WHAT THE TASK REQUIRES:
All of the entries must be duplicated exactly.

DATASET RECORDS:
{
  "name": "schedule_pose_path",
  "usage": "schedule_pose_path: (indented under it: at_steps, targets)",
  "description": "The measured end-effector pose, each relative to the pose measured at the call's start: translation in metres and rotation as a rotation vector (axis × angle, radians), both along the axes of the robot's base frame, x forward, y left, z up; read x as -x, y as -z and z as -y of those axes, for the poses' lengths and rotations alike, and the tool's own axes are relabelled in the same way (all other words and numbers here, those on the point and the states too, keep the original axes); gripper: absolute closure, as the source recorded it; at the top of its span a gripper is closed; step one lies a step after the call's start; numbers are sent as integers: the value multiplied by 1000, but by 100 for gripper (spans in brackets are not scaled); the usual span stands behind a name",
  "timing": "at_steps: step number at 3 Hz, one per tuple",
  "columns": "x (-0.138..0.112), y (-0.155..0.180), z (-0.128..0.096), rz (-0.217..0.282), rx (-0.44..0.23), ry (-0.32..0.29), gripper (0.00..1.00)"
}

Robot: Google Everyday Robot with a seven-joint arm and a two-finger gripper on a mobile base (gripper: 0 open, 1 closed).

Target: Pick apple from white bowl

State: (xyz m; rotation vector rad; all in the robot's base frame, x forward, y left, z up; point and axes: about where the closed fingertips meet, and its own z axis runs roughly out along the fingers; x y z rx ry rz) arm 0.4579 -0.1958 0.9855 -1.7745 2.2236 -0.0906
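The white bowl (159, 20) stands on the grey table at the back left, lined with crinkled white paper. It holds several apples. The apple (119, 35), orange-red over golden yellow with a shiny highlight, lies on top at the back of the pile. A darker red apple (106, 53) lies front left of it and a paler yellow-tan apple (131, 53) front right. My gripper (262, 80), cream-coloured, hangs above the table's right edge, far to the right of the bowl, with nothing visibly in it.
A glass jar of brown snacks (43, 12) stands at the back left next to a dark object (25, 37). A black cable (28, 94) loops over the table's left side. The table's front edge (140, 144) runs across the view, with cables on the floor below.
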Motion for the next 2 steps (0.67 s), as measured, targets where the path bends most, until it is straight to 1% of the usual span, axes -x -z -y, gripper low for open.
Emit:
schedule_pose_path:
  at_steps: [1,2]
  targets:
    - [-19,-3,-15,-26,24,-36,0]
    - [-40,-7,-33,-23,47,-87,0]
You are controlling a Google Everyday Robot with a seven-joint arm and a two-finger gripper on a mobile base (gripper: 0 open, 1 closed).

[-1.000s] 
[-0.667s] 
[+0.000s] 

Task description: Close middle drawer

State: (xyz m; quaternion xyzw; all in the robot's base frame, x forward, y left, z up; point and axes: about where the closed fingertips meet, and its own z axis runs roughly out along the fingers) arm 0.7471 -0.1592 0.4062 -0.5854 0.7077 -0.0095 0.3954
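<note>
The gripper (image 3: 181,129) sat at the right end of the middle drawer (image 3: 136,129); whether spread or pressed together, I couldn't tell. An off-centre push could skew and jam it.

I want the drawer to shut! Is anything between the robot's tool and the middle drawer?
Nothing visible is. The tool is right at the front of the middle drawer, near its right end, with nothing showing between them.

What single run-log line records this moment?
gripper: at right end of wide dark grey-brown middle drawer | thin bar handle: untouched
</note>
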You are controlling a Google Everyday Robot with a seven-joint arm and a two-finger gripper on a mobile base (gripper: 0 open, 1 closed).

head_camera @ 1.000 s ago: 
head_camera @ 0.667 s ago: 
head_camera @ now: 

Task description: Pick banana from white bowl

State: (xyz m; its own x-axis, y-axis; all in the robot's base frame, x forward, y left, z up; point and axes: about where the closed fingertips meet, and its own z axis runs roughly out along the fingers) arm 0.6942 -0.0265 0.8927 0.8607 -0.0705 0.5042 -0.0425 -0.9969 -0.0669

ANSWER BELOW:
{
  "name": "schedule_pose_path",
  "usage": "schedule_pose_path: (indented under it: at_steps, targets)",
  "description": "The measured end-effector pose, each relative to the pose measured at the call's start: translation in metres and rotation as a rotation vector (axis × angle, radians), both along the axes of the robot's base frame, x forward, y left, z up; read x as -x, y as -z and z as -y of those axes, for the poses' lengths and rotations alike, and the tool's own axes are relabelled in the same way (all other words and numbers here, those on the point and the states too, keep the original axes); gripper: absolute closure, as the source recorded it; at the top of its span a gripper is closed; step one lies a step after the call's start; numbers are sent as integers: the value multiplied by 1000, but by 100 for gripper (spans in brackets are not scaled); the usual span stands behind a name",
  "timing": "at_steps: step number at 3 Hz, one per tuple",
  "columns": "x (-0.138..0.112), y (-0.155..0.180), z (-0.128..0.096), rz (-0.217..0.282), rx (-0.44..0.23), ry (-0.32..0.29), gripper (0.00..1.00)"
}

Robot: Google Everyday Robot with a seven-joint arm and a two-finger gripper on a mobile base (gripper: 0 open, 1 closed).

Target: Pick apple from white bowl

State: (xyz m; rotation vector rad; all in the robot's base frame, x forward, y left, z up; point and axes: about where the closed fingertips meet, and its own z axis runs roughly out along the fingers; x y z rx ry rz) arm 0.4579 -0.1958 0.9855 -1.7745 2.2236 -0.0906
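The white bowl (159, 20) stands on the grey table at the back left, lined with crinkled white paper. It holds several apples. The apple (119, 35), orange-red over golden yellow with a shiny highlight, lies on top at the back of the pile. A darker red apple (106, 53) lies front left of it and a paler yellow-tan apple (131, 53) front right. My gripper (262, 80), cream-coloured, hangs above the table's right edge, far to the right of the bowl, with nothing visibly in it.
A glass jar of brown snacks (43, 12) stands at the back left next to a dark object (25, 37). A black cable (28, 94) loops over the table's left side. The table's front edge (140, 144) runs across the view, with cables on the floor below.
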Motion for the next 2 steps (0.67 s), as measured, targets where the path bends most, until it is straight to 1% of the usual span, axes -x -z -y, gripper low for open.
Emit:
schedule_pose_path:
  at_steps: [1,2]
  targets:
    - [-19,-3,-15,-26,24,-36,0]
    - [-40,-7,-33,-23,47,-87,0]
You are controlling a Google Everyday Robot with a seven-joint arm and a two-finger gripper on a mobile base (gripper: 0 open, 1 closed).

[-1.000s] 
[-0.667s] 
[+0.000s] 

Task description: Close middle drawer

State: (xyz m; quaternion xyzw; all in the robot's base frame, x forward, y left, z up; point and axes: about where the closed fingertips meet, and its own z axis runs roughly out along the fingers) arm 0.7471 -0.1592 0.4062 -0.5854 0.7077 -0.0095 0.3954
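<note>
The gripper (image 3: 181,129) sat at the right end of the middle drawer (image 3: 136,129); whether spread or pressed together, I couldn't tell. An off-centre push could skew and jam it.

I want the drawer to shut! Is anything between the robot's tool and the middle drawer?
Nothing visible is. The tool is right at the front of the middle drawer, near its right end, with nothing showing between them.

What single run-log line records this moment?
gripper: at right end of wide dark grey-brown middle drawer | thin bar handle: untouched
</note>
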You are controlling a Google Everyday Robot with a seven-joint arm and a two-finger gripper on a mobile base (gripper: 0 open, 1 closed).

head_camera @ 1.000 s ago: 
head_camera @ 0.667 s ago: 
head_camera @ now: 

Task description: Pick banana from white bowl

State: (xyz m; its own x-axis, y-axis; all in the robot's base frame, x forward, y left, z up; point and axes: about where the closed fingertips meet, and its own z axis runs roughly out along the fingers) arm 0.6942 -0.0265 0.8927 0.8607 -0.0705 0.5042 -0.0425 -0.9969 -0.0669

No part of the exercise remains unanswered.